Tales From The Gimli Hospital

Ben Barenholtz (1935-2019) was a legendary producer and exhibitor who was directly responsible, among other things, for the success of ERASERHEAD (1977). Upon meeting the Canadian Guy Maddin, whose ERASERHEAD-ish debut feature TALES FROM THE GIMLI HOSPITAL (1988) was shepherded by Barenholtz, he asked “Tell me something, son. You’re not all there, are you?” Maddin’s response: “I guess not.”

TALES FROM THE GIMLI HOSPITAL (1988) Trailer

TALES FROM THE GIMLI HOSPITAL was made for a reported $22,000 and filmed largely in Maddin’s Winnipeg-based childhood home.  Its basis: the Icelandic settlers who staked their claim in Gimli, a municipality of Manitoba that’s depicted in Maddin’s deliberately archaic style, patterned after the transitional sound films of the late 1920s (which reportedly caused great consternation among Gimli’s actual residents).
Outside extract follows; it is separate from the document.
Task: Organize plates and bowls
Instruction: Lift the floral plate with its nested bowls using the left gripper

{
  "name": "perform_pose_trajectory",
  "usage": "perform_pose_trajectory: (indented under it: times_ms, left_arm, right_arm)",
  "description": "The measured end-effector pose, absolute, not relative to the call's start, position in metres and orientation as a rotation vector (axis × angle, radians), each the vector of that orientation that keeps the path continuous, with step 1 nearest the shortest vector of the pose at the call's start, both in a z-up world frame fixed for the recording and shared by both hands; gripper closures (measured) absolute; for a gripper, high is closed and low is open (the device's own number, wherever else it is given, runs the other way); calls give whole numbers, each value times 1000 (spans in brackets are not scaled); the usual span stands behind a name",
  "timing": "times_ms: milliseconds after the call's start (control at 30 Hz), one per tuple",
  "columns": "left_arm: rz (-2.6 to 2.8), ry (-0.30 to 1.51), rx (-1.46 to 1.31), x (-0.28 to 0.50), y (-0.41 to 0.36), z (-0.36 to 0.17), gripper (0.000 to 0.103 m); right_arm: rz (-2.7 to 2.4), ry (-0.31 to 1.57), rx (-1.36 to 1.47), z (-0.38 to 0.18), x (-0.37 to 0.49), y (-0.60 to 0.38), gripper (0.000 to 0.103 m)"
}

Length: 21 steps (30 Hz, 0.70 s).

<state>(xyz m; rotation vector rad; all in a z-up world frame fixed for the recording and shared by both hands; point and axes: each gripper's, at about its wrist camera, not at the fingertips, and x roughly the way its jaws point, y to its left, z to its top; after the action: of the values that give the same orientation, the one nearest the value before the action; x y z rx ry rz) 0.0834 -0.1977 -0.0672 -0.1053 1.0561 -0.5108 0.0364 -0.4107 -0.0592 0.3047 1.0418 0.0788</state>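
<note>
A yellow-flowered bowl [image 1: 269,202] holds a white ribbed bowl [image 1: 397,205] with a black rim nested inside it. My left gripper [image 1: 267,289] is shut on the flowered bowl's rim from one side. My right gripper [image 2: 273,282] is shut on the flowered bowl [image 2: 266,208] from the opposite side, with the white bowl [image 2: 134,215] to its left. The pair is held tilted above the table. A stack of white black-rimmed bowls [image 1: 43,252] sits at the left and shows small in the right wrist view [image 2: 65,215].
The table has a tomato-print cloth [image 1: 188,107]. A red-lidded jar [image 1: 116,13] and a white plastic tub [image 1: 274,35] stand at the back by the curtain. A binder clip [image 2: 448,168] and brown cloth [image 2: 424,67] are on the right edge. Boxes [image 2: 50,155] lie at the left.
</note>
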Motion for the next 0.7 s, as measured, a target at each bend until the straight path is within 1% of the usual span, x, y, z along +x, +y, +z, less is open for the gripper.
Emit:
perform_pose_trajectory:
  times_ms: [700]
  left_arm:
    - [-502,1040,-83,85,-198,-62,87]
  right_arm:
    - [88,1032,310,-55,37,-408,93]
What Maddin was doing wasn’t entirely new. His fellow countryman John Paizs had been making dark humored old movie pastiches since 1977, yet with TALES FROM THE GIMLI HOSPITAL Maddin pulled ahead of Paizs to become the face of Winnipeg filmmaking.  What distinguished Maddin’s work was his affinity for 1920s filmmaking, which made for a wholly unique Lynchian vision that was honed in subsequent films like CAREFUL (1992), THE SADDEST MUSIC IN THE WORLD (2003) and THE FORBIDDEN ROOM (2015).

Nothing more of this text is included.